Chroniques

par laurent bergnach

Benjamin Attahir – Maurice Ravel
œuvres pour orchestre

1 CD Alpha (2019)
562
À la tête de l'Orchestre National de Lille, Bloch joue Attahir et Ravel

En 2016, pour ses quarante ans, l’Orchestre national de Lille s’est doté d’un nouveau chef, Alexandre Bloch – lequel est également chef invité principal des Düsseldorfer Symphoniker depuis la fin de l’année précédente. La phalange française propose aujourd’hui un programme Ravel, compositeur qu’elle connaît bien et avec lequel ses musiciens souhaitent « pousser le travail plus loin » (dixit Bloch), rehaussé d’un concerto pour serpent et orchestre signé Benjamin Attahir.

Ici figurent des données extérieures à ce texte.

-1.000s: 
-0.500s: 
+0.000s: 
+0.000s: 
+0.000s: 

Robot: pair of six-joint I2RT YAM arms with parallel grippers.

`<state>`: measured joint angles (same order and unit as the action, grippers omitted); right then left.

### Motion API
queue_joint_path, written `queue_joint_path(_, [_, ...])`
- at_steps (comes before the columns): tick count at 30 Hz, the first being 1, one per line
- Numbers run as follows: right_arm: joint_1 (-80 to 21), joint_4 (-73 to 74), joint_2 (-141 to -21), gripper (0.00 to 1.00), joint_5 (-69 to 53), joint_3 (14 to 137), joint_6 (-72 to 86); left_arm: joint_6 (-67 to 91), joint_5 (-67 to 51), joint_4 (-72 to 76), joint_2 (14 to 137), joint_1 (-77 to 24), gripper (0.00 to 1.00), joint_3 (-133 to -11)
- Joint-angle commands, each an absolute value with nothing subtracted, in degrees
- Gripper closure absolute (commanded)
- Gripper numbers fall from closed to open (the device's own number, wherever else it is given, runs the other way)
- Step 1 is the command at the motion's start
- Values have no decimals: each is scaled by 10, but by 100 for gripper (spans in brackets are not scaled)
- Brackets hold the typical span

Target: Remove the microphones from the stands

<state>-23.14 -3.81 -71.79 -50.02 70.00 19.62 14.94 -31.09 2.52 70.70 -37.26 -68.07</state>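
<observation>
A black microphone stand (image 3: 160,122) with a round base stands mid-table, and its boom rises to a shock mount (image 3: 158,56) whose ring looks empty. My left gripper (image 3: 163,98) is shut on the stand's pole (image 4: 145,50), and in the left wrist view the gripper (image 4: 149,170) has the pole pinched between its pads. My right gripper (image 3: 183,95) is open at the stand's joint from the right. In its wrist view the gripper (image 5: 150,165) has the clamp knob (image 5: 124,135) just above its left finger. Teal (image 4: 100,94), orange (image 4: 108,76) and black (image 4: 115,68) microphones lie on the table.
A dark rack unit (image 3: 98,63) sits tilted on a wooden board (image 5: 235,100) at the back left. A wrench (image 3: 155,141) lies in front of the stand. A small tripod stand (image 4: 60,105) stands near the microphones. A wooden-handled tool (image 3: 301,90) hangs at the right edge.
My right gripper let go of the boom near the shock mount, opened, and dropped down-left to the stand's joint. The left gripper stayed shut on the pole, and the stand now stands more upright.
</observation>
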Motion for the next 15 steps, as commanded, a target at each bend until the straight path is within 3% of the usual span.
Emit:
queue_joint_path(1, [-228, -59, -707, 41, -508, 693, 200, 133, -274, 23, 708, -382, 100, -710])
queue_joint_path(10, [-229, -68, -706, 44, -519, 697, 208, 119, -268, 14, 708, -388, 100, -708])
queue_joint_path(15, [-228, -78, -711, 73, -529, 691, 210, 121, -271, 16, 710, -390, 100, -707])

Né d’une mère basque qui lui chantait des airs de son pays, Maurice Ravel (1875-1937) puise abondamment à cette source, que ce soit pour Pavane pour une infante défunte (1902), L’heure espagnole (1911) et, plus encore, le Boléro (1928), aux thèmes quasi-impersonnels issus « des mélodies populaires de type arabo-espagnol » (in Vladimir Jankélévitch, Ravel, Seuil, 1956). D’une première version pour deux pianos, écrite durant l’été 1907, Rapsodie espagnole M.54 devient rapidement une suite pour orchestre, donnée le 15 mars 1908 par les Concerts Colonne. Manuel de Falla y relèverait une chose qui l’enthousiasme : « cet hispanisme n’était pas obtenu par la simple utilisation de documents populaires, mais beaucoup plus (la jotade la Feriaexceptée) par un libre emploi des rythmes et des mélodies modales, et des tours ornementaux de notre lyrique populaire, éléments qui n’altéraient pas la manière propre de l’auteur » (ibid.).

Hélas, comme déçoit la version offerte ici ! Dès Prélude à la nuit, l’absence de clarté, puis de mystère font craindre le pire, dans la forme et le fond. Malagueña manque d’ampleur, impression confirmée par Habanera où se perd la pulsation dansée, au risque de devenir soporifique. Enfin, exempt de toute brillance, Feria n’a rien pour emporter l’auditeur.

Avec Daphnis et Chloé (1912), Ravel répond à une première commande de Diaghilev, le célèbre impresario des Ballets Russes. Tous deux veulent ensuite célébrer le faste et la légèreté Mitteleuropa, dans un hommage à Johann Strauss que rend indécent l’arrivée de la Grande Guerre. Réformé en 1917, le Français s’installe pour quelques semaines chez l’écrivain André-Ferdinand Hérold (fin 1919) et compose ce qu’il appelle une « espèce d’apothéose de la valse viennoise à laquelle se mêle dans [s]on esprit l’impression d’un tourbillon fantastique et fatal » (ibid.). Le commanditaire ayant signifié son refus – « Ravel, c'est un chef-d'œuvre, mais ce n'est pas un ballet. C'est la peinture d'un ballet » –, La valse M.72, devenu poème chorégraphique, est créé le 12 décembre 1920, par les Concerts Lamoureux.

Malgré une approche rythmique tout d’abord convaincante – le pouls de la valse, sa respiration, voire sa mécanique –, force est de constater que le chef use de tempi trop élastiques qui fragmentent une œuvre pleine d’allant. Ralentis et rubati fort appuyés donnent un résultat assez laborieux. De même, la sensualité attendue laisse place à une brume terne que n’arrivent pas à disperser quelques éphémères miracles de timbres. Bref, le champagne est éventé…

Compositeur en résidence à Lille (2017-2019), Benjamin Attahir (né en 1989) est connu pour puiser son inspiration à mi-chemin entre Orient et Occident, et apprécier les instruments peu usités [lire nos chroniques des 24 et 25 juillet 2019]. Après Takdima (2014), où résonnait un hautbois d’amour, Adh-Dhohr (Boulogne-sur-Mer, 2018) invite le serpent, instrument de la famille des cuivres qui a longtemps accompagné le chant liturgique et le chœur dont il renforçait la partie grave lors des offices religieux. Dédiée à Patrick Wibart qui la grave en première mondiale, cette pièce est la deuxième d’un cycle autour du Salat, la prière islamique qui mobilise cinq fois le fidèle, de l’aube au crépuscule. S’inspirant du cadran solaire, le Toulousain met en jeu la concentration et le dévoilement dans une sorte de complainte monodique qui frémit d’un mystère caressant (Selvaggio), avant une vivacité moins passionnante (Ieratico).